Conveniently, all three editors of this publication have also moved relatively recently, ranging from September 2010 (Riese) to May (Laneia) to this August (Rachel).  We’ve all learned many lessons, mostly about our own inner workings and how many panic attacks are possible in one day. But some of those lessons were about moving! And we are here to share. Although, you know, fair warning, we actually have no idea what we’re doing. Here goes!


3-6 months ahead of time

+ Start saving money, because moving is expensive. Probably way more expensive than you think it is. Here’s just a sampling of the things you may or may not be spending money on in the near future:

Hotel room, if you’re traveling a long way
Gas for the trip
Shipping costs
An actual moving company
Packing tape (it’s like $5 or more per roll?)
First, last, and security at your new place
The likelihood that utility bills and rent between apartments will overlap
A week’s worth of pizza and Chinese once your kitchen is packed up
A week’s worth of buying $3 coffees after you pack up the coffee machine
Cleaning supplies, soap, toilet paper, etc for your new place
Replacements for the things you didn’t feel like moving (trash can, iced tea pitcher, half-full honey bear)
Bike rack
All your living expenses until you find a job at your new place

Could you afford all that right now? No. Work on that.

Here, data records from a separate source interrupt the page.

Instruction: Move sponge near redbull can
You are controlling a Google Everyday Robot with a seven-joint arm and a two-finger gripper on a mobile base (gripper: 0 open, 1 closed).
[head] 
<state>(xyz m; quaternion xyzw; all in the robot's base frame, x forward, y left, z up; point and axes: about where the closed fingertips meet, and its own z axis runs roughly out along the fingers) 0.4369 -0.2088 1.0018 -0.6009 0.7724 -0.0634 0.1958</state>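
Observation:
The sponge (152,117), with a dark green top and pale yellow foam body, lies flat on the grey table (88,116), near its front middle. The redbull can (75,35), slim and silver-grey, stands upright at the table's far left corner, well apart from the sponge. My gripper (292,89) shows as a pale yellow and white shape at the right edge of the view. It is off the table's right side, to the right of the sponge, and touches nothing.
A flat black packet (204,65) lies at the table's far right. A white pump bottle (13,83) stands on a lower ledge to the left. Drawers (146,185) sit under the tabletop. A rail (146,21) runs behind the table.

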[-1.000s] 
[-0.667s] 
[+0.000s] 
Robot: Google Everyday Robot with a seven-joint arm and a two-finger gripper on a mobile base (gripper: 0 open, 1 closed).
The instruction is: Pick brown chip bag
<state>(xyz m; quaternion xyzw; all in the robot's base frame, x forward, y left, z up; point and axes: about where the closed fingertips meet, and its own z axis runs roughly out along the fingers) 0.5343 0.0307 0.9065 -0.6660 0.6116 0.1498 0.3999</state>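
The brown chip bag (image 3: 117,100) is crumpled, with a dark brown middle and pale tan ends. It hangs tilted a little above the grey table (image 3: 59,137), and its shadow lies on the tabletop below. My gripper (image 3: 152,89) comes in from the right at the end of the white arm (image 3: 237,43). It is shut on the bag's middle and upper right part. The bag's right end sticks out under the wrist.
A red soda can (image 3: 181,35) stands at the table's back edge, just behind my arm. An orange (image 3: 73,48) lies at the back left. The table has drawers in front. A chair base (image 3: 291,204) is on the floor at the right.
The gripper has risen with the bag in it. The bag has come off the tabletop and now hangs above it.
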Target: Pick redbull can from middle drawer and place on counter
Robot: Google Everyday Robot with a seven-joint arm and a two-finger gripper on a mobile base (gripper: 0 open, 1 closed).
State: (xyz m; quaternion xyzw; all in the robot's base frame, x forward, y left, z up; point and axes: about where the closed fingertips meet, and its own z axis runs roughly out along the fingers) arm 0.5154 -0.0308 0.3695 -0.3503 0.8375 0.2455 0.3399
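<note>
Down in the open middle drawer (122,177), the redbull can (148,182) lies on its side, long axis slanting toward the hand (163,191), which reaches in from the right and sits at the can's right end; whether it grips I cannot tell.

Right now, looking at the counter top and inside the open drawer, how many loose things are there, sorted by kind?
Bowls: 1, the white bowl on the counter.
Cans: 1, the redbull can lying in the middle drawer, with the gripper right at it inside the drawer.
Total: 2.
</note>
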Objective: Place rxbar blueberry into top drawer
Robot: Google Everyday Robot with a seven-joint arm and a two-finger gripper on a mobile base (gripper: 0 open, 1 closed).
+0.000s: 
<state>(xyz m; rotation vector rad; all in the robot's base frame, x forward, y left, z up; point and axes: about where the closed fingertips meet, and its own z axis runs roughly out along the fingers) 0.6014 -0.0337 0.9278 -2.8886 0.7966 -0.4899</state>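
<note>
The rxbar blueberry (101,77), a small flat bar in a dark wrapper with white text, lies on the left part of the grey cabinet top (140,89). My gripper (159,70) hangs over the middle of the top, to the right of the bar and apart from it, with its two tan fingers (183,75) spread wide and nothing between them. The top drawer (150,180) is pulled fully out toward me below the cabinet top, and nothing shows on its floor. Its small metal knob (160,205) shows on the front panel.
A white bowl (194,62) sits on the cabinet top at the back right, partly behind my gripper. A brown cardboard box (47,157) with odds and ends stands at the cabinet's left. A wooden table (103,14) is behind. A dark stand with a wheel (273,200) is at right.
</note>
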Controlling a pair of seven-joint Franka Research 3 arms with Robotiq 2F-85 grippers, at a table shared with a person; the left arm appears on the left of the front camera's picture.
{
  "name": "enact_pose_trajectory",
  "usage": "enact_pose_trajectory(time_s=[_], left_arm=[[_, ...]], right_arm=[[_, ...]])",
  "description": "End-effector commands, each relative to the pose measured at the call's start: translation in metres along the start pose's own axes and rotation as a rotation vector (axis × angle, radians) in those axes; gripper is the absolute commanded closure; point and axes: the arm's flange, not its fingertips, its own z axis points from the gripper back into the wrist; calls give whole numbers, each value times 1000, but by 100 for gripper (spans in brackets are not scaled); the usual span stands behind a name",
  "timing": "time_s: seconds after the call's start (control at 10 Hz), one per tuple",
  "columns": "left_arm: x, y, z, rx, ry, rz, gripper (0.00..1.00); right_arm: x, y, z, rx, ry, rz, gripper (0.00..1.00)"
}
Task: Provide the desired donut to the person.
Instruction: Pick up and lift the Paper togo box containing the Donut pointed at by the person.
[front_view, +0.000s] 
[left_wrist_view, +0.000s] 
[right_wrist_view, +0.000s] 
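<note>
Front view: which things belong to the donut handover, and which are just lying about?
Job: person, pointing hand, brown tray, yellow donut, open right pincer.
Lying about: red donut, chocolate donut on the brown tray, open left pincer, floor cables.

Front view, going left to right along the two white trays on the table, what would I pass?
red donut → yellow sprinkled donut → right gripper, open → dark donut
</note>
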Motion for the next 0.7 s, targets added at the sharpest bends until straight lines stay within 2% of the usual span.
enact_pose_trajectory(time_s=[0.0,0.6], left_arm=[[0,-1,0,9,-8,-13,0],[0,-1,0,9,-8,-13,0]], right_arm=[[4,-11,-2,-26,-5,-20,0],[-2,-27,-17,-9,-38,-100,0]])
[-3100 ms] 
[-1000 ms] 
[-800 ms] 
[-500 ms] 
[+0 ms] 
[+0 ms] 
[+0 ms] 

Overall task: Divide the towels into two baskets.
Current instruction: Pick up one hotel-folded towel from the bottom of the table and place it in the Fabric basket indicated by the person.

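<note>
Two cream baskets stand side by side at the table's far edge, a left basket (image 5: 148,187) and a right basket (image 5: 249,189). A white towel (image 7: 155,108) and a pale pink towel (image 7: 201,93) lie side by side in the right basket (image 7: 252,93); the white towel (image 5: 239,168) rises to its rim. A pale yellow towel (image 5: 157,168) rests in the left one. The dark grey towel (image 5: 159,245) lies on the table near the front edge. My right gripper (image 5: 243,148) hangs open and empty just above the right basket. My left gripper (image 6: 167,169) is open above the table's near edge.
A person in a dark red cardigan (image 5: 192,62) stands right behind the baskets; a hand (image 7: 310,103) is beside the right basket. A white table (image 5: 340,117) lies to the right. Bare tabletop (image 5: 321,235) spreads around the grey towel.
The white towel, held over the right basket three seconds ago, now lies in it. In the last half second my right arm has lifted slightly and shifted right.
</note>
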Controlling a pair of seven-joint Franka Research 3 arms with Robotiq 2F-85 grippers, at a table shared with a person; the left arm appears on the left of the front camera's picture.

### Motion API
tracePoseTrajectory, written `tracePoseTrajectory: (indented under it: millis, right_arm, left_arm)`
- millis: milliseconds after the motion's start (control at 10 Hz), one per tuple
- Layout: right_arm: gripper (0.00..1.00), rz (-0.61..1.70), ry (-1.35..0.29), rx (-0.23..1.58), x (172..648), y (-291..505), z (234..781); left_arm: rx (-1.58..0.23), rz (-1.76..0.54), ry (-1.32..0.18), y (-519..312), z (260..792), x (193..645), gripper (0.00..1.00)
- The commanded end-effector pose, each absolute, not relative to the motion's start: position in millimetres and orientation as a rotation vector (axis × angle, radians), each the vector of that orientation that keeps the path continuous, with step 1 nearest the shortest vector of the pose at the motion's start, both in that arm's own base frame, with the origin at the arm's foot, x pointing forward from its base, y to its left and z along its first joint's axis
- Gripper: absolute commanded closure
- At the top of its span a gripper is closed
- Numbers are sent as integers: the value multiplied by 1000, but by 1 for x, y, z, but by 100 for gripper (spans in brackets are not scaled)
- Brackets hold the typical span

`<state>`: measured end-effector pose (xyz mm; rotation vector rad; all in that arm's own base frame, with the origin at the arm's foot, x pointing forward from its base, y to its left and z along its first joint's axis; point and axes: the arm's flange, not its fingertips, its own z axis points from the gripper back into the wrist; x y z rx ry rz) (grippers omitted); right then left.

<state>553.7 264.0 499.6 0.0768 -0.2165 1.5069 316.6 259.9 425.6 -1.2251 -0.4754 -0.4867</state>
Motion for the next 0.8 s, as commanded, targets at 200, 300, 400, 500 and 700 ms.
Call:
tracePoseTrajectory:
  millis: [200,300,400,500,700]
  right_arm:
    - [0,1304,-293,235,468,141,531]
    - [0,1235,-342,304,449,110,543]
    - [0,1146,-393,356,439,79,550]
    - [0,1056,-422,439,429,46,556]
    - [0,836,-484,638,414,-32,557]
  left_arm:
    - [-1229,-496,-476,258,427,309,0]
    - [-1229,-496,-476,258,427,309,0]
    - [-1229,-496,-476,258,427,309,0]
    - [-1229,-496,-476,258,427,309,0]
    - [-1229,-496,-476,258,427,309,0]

+ Start getting rid of shit, because you have too much of it.

Trust me on this. If you are wily, you can leverage this into point number one by selling your shit, which is really ideal.

Garage sale! EBay! Your greedy roommates! Chances are you don’t have an unreasonable amount of stuff, but unless you’re an actual ascetic, as soon as you start trying to pack it up you will feel like one of the failure stories on Hoarders.

A former roommate of mine who is generally much more successful in life than I am advocated the “sticker system” — buy a set of stickers from the dollar store and for a set period of time, maybe a month or six weeks, put a sticker on an item every time you use it. At the end of the set time period, look at the stuff that doesn’t have stickers on it. How bad do you need it? Obviously if it’s your snow boots and it’s July, you get a pass. But if it’s the set of knitting needles you’ve been meaning to teach yourself how to use for the past two years, maybe get over it and get rid of them. Your aspirational ideas about your future self are not worth making your friends carry that shit around in boxes.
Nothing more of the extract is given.